** Task statement **
Within the data that follows, how many lines carry the string "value"? Give the number alone.

** Extracted information **
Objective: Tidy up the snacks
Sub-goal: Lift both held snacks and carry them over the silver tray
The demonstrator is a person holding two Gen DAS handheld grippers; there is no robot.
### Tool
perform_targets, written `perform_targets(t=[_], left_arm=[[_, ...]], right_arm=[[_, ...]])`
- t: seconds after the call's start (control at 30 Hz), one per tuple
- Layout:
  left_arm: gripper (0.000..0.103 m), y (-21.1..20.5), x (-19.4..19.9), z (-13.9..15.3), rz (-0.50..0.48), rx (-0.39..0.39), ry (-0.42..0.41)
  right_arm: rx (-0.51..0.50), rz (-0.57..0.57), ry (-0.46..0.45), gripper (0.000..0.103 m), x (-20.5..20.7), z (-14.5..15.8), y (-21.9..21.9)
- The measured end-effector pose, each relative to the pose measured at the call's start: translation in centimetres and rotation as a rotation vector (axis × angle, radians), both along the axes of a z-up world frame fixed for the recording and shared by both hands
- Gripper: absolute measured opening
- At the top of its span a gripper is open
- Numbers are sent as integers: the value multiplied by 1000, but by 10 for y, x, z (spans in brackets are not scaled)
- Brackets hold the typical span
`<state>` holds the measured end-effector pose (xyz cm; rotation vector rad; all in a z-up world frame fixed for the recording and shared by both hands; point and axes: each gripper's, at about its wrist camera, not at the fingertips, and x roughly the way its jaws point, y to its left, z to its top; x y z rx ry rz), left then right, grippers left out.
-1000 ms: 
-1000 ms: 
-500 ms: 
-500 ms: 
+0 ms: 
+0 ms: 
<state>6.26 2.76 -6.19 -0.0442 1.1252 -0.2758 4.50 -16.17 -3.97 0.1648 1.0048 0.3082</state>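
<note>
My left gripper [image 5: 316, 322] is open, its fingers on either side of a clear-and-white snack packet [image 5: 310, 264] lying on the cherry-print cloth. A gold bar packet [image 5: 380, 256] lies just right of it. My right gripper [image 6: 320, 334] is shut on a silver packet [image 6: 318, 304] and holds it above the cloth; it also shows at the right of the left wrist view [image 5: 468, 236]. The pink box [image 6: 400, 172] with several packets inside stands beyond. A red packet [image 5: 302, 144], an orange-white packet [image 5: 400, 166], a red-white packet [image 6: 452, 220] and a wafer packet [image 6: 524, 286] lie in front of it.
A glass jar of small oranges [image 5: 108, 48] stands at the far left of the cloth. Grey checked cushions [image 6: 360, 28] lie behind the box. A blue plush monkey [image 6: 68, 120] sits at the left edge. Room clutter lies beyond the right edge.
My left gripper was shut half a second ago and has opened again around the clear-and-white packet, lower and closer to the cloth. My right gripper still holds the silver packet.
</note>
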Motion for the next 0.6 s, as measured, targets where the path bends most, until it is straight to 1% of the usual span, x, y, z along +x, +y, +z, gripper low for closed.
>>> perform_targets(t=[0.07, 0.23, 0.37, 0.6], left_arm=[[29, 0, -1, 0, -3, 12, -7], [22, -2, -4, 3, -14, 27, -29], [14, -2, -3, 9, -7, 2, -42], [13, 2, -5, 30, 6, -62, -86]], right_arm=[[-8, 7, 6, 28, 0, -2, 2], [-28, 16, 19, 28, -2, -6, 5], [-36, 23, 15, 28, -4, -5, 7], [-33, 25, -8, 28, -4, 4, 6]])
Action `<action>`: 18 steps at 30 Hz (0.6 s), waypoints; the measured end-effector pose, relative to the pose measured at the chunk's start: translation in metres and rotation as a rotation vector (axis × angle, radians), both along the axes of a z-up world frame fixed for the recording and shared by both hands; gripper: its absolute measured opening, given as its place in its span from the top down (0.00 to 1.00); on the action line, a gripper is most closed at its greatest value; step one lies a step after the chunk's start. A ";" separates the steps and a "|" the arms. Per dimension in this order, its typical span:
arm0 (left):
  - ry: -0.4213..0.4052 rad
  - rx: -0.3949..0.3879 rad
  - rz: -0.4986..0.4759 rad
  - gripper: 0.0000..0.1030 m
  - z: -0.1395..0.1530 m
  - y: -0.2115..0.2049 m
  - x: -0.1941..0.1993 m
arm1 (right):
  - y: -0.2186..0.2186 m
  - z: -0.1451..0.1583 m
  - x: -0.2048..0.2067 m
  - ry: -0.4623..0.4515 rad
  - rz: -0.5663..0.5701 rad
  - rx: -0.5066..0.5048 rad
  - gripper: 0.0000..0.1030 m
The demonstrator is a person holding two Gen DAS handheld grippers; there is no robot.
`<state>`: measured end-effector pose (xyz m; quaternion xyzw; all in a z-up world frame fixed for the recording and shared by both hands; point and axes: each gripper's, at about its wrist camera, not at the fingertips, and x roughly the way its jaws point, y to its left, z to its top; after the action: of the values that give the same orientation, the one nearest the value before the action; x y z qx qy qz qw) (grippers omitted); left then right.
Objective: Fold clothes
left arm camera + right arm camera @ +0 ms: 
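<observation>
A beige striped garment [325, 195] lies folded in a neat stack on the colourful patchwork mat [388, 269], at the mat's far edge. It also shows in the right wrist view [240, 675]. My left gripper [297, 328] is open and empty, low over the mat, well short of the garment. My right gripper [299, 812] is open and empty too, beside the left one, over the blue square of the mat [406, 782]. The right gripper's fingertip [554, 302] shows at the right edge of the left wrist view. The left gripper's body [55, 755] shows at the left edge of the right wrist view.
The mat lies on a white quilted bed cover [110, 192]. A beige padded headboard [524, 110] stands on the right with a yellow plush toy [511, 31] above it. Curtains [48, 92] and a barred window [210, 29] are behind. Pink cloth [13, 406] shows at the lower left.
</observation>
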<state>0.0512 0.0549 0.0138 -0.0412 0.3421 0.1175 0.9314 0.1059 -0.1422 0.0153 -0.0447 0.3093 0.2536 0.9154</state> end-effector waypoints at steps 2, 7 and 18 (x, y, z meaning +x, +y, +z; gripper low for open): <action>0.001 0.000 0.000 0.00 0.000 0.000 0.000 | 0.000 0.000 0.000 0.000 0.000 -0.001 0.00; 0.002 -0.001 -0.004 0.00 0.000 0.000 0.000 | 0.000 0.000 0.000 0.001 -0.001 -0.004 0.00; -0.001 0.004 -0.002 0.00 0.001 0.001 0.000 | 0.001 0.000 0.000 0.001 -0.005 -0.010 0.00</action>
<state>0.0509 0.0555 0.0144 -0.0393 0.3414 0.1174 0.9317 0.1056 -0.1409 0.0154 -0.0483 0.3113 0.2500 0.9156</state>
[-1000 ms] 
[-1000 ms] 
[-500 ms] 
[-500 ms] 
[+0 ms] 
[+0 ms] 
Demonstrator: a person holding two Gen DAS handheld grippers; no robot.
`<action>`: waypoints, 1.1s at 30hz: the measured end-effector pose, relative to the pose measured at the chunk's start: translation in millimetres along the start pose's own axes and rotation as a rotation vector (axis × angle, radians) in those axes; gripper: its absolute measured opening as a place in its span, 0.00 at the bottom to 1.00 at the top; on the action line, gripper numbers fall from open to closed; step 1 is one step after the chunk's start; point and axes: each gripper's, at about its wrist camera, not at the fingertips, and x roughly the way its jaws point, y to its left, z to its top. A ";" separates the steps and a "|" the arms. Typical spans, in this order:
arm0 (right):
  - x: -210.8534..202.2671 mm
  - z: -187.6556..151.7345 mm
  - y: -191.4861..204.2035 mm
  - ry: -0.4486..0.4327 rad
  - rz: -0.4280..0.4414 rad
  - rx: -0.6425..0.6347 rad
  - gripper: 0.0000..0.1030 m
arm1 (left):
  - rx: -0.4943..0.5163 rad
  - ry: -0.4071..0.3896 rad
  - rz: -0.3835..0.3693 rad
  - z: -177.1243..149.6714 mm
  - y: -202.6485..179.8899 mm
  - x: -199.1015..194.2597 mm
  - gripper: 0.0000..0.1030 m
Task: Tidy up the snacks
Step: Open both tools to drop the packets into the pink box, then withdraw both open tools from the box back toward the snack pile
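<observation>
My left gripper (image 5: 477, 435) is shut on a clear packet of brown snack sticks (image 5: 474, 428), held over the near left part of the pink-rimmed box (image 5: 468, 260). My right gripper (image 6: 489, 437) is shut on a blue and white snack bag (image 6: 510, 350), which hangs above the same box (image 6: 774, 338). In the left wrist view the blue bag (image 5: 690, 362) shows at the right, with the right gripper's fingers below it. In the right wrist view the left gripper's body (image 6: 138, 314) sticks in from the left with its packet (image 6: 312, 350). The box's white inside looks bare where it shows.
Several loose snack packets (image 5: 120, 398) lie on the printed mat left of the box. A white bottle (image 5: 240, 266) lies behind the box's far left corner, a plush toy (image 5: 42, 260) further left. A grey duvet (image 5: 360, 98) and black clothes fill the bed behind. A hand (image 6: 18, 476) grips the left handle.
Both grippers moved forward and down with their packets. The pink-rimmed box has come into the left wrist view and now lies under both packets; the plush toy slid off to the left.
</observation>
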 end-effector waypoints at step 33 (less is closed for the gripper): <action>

** Completed exercise **
3